A verbatim copy of the data is wanted, minus any picture in it.

#####

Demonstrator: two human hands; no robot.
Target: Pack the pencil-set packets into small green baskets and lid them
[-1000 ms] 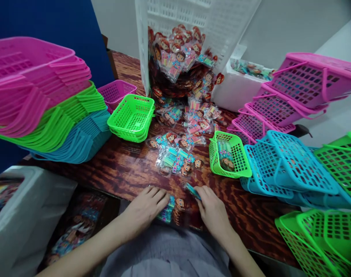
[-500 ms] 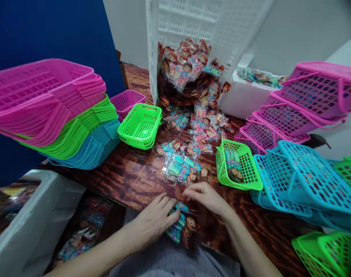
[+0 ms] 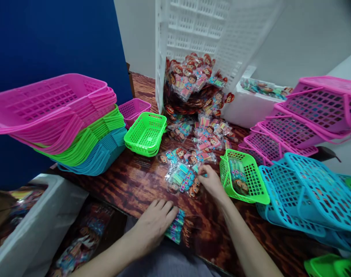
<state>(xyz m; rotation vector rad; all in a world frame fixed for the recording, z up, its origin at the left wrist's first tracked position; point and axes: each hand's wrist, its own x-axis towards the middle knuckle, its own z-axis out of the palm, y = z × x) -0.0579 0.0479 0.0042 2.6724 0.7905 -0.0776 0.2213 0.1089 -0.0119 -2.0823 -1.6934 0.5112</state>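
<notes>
My left hand lies palm down at the table's near edge, its fingers bent over the left end of a small stack of clear packets. Those packets show turquoise and green pieces and brown-haired cartoon heads. Farther out, my right hand pinches the edge of a packet at the right side of a loose pile of similar packets. Its fingertips partly hide that edge. Just right of this hand stands a green basket with a few packets inside.
Nested pink, green and blue baskets tower at left, beside a green basket and a pink one. A white crate on its side spills packets. Filled pink and blue baskets stack up at right. Foam boxes flank the table.
My right hand has moved forward from beside the near stack to the loose pile and now pinches a packet there. My left hand stays at the stack. The view has shifted slightly.
</notes>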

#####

SOLUTION TO THIS TASK →
Demonstrator: two human hands; no robot.
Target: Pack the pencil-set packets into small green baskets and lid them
[-1000 ms] 
[-500 ms] 
[+0 ms] 
<state>(xyz m; rotation vector rad; all in a world frame fixed for the recording, z up, its origin at the left wrist's first tracked position; point and axes: each hand's wrist, its own x-axis towards the middle knuckle, its own z-axis out of the palm, y = z × x) -0.0579 0.0479 0.0042 2.6724 0.7905 -0.0776 0.2213 0.1089 -0.0119 -2.0823 -1.6934 0.5112</state>
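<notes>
My left hand lies palm down at the table's near edge, its fingers bent over the left end of a small stack of clear packets. Those packets show turquoise and green pieces and brown-haired cartoon heads. Farther out, my right hand pinches the edge of a packet at the right side of a loose pile of similar packets. Its fingertips partly hide that edge. Just right of this hand stands a green basket with a few packets inside.
Nested pink, green and blue baskets tower at left, beside a green basket and a pink one. A white crate on its side spills packets. Filled pink and blue baskets stack up at right. Foam boxes flank the table.
My right hand has moved forward from beside the near stack to the loose pile and now pinches a packet there. My left hand stays at the stack. The view has shifted slightly.
</notes>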

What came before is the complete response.